I'd heard Vincent planned to drive a hard bargain with the owners, and if he couldn't get a deal, he'd have pushed the players to play in their own league in 2011 and beyond, if necessary. Armstrong was more of an Upshaw man, planning to continue the policies of the current regime. Smith will be open to all ideas -- but I'm also told he won't hesitate to use political or Congressional means to try to move the owners off their position if need be.

Smith didn't take a call from Goodell Sunday night because the election wasn't over until about 11:15 p.m. Eastern time. But they'll speak today. Smith, I'm told, is very tough to intimidate, so I don't expect the Dan Snyders, Bob Krafts and Jerry Joneses will throw much of a scare into him. But he's got a heck of a task in front of him. In this economy, with owners opting out of the current CBA last year, how can he make the pie big enough for everyone?


Didn't we all think LaDainian Tomlinson was going to get squashed by the Chargers if he stayed in San Diego? Well, he stayed, and he did just fine. He was supposed to make $6.725 million this year, and he'll make every dime. He was supposed to make $8 million next year, and that's where the Chargers could recoup some dough if Tomlinson continues to decline. His pay was cut to $5 million in 2010, but he'll have three incentives: increments of $1 million if he gains 1,200, 1,300 and 1,400 yards. So if he has a typical LT year at 31 in 2010, he'll still make his $8 million. But the Chargers will be motivated to make their decision on Tomlinson early next year; $2 million of his pay is a roster bonus due in March.

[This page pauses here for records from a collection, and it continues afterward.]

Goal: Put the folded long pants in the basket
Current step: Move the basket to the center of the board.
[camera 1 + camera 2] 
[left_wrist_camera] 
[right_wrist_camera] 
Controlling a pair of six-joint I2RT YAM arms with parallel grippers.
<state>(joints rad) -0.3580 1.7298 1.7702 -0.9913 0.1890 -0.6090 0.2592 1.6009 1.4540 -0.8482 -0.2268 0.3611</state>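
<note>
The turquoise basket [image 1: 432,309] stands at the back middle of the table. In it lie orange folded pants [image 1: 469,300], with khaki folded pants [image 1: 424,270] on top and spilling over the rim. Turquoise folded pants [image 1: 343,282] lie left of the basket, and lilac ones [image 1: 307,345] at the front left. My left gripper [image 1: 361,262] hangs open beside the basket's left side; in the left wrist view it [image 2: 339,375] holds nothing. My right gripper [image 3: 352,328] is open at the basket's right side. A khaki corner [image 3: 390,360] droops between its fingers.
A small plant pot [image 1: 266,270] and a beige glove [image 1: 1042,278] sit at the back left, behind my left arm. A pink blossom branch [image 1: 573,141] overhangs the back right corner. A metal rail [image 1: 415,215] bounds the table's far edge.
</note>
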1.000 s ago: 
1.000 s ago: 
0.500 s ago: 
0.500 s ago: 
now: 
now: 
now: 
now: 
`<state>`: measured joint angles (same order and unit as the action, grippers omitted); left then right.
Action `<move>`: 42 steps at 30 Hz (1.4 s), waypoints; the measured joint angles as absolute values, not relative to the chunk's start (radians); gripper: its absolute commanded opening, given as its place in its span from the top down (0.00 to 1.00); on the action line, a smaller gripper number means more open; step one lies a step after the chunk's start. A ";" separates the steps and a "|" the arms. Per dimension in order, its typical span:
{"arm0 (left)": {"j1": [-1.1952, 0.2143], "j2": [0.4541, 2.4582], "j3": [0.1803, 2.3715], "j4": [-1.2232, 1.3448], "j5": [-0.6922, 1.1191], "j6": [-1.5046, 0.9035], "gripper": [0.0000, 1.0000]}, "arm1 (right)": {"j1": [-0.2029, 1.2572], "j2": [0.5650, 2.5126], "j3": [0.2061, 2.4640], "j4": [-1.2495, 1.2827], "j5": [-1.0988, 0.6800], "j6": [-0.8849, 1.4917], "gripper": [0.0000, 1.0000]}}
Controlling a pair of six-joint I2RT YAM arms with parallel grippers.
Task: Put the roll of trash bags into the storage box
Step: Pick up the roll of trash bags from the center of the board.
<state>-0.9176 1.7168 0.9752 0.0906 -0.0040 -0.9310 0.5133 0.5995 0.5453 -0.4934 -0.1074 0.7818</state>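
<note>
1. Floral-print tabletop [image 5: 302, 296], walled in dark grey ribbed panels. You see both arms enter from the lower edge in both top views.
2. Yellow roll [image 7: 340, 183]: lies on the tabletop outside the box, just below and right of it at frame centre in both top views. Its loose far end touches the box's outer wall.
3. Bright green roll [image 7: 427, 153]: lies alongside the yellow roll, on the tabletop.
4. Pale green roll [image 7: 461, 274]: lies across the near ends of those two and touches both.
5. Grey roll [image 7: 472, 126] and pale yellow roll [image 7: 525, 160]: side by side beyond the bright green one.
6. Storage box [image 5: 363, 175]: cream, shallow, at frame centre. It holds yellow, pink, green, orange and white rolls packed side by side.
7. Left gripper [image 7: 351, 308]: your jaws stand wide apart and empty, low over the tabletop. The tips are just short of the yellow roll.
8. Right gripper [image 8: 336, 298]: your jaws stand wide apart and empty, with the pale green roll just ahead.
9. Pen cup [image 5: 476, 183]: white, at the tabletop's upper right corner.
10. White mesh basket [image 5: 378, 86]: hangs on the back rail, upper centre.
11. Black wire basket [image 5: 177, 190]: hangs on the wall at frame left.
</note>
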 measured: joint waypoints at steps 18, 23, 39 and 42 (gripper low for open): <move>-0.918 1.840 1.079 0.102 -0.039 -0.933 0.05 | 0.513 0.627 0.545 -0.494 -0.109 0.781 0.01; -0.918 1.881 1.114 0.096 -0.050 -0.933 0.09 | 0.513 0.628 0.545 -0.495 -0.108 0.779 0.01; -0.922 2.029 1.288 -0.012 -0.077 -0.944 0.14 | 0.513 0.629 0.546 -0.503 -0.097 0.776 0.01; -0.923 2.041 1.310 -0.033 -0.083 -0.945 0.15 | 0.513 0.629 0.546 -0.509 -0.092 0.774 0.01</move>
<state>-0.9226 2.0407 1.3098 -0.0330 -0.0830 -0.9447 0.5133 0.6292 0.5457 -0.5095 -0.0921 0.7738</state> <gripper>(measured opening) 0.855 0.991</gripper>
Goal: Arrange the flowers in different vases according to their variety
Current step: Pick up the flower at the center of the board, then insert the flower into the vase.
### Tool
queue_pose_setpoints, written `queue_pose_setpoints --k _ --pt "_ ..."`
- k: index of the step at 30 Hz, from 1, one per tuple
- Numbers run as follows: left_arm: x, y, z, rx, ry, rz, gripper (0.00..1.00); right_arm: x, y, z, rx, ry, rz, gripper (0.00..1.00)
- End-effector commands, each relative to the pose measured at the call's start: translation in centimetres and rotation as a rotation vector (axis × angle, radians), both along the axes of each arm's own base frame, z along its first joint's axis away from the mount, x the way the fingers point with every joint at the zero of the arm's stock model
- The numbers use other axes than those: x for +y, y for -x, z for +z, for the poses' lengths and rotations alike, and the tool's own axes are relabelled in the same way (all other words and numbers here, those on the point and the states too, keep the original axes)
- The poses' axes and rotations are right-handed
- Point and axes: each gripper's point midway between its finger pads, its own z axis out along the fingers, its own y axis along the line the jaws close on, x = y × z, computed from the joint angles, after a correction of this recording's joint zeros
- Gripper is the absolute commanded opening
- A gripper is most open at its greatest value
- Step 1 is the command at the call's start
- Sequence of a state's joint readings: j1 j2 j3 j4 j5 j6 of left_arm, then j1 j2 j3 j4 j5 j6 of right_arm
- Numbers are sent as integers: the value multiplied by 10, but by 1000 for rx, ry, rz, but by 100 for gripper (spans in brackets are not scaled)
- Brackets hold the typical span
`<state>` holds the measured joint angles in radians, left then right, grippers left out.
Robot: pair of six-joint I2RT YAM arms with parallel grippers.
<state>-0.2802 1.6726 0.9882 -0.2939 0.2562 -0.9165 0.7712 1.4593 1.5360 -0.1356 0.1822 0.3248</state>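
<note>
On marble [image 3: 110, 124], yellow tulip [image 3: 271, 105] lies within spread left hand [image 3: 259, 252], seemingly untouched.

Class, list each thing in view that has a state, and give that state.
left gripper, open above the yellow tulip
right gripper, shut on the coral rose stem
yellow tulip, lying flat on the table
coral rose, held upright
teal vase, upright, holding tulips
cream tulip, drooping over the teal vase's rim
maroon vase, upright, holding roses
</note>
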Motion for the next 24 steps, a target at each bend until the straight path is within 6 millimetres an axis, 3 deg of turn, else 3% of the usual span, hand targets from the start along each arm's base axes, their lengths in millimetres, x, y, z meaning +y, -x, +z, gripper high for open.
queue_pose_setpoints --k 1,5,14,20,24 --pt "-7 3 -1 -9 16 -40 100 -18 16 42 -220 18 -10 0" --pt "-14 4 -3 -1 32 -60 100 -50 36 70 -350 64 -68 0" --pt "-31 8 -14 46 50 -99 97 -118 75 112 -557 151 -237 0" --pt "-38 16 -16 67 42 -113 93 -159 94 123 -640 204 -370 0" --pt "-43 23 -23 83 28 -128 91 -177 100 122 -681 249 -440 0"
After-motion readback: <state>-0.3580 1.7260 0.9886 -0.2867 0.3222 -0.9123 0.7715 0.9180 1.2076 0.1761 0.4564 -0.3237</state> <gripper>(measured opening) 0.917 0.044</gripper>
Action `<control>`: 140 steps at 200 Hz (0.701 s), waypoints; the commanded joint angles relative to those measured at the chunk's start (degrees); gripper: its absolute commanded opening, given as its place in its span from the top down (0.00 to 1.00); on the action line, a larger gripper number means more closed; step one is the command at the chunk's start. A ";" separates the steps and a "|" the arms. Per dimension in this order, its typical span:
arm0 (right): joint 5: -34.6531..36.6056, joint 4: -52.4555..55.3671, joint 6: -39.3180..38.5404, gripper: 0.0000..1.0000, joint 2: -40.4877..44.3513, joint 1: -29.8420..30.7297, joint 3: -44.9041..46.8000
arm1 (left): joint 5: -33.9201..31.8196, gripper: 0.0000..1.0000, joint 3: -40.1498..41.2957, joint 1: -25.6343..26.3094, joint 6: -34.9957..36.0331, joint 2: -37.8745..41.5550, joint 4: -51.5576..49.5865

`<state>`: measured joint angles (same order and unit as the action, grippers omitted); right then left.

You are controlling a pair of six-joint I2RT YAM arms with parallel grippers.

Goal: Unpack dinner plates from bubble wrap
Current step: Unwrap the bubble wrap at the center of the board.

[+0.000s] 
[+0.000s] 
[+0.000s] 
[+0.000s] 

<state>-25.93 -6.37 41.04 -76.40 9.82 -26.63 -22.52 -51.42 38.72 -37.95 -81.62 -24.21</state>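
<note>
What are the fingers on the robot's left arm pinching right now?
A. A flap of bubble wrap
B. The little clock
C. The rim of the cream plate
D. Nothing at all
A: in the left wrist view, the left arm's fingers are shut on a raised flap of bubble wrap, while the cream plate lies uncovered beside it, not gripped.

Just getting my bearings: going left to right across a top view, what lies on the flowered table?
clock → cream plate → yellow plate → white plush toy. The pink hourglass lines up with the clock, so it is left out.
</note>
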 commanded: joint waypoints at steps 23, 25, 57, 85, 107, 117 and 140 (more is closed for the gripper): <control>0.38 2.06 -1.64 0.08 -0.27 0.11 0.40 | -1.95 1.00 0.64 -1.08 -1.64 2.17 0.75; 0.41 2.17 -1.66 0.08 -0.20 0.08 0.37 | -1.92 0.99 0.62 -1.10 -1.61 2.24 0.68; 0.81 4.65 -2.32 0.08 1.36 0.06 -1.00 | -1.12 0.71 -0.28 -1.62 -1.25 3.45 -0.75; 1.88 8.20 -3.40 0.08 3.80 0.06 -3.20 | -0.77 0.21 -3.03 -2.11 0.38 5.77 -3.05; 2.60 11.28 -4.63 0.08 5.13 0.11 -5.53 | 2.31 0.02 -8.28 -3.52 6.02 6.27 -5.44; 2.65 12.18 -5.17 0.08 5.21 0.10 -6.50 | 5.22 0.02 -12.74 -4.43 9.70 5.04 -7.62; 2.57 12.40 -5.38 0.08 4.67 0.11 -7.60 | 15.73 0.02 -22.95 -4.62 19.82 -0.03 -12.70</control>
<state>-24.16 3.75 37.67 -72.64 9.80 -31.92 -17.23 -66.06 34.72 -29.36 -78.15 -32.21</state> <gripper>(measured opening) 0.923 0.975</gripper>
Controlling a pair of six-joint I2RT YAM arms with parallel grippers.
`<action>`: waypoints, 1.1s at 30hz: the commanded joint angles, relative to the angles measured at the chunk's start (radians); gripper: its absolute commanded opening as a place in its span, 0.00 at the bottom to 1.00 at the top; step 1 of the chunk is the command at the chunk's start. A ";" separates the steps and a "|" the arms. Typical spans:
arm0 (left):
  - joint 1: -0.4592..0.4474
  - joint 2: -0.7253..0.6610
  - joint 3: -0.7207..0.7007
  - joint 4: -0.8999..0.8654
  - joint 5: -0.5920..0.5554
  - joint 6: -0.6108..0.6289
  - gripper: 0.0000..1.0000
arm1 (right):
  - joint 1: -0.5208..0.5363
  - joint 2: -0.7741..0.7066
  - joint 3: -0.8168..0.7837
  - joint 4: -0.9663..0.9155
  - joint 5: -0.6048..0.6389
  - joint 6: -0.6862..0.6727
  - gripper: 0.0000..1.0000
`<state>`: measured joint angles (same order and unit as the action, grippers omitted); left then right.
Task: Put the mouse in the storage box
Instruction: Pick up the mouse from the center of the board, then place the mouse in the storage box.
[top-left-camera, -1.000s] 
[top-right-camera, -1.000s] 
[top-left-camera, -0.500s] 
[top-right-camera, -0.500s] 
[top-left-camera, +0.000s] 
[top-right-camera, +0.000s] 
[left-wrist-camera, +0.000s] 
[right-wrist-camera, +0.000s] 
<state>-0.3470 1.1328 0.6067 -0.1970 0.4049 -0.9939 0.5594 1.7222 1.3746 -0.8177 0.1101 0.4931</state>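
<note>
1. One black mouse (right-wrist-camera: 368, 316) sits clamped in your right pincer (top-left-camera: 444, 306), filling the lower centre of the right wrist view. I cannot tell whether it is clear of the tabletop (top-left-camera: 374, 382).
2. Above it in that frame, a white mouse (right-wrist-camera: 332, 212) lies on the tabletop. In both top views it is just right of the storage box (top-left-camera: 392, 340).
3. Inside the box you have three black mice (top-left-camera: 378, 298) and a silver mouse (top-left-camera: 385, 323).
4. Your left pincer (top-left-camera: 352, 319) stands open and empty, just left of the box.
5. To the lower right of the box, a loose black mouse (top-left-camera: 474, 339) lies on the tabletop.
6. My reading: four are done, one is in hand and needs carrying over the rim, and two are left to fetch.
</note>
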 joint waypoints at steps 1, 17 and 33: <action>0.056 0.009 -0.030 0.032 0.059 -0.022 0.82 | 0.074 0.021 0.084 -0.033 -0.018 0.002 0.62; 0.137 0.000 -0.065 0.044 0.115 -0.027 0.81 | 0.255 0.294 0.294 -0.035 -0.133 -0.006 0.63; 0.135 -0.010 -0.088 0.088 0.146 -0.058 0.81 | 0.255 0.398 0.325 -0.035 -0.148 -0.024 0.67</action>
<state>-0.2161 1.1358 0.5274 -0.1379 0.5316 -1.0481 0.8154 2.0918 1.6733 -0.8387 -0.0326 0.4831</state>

I'm a little surprised San Diego did right by Tomlinson. The Chargers don't know if he's going to struggle again next year, and they've got to find increased carries for young and hungry backs Darren Sproles and Jacob Hester. If Tomlinson plays well and reclaims his spot as one of the league's best backs (how many runners do that at 30?), he'll be a Charger in 2010. If not, he'll probably go elsewhere to continue his chase of Emmitt Smith (see page 2).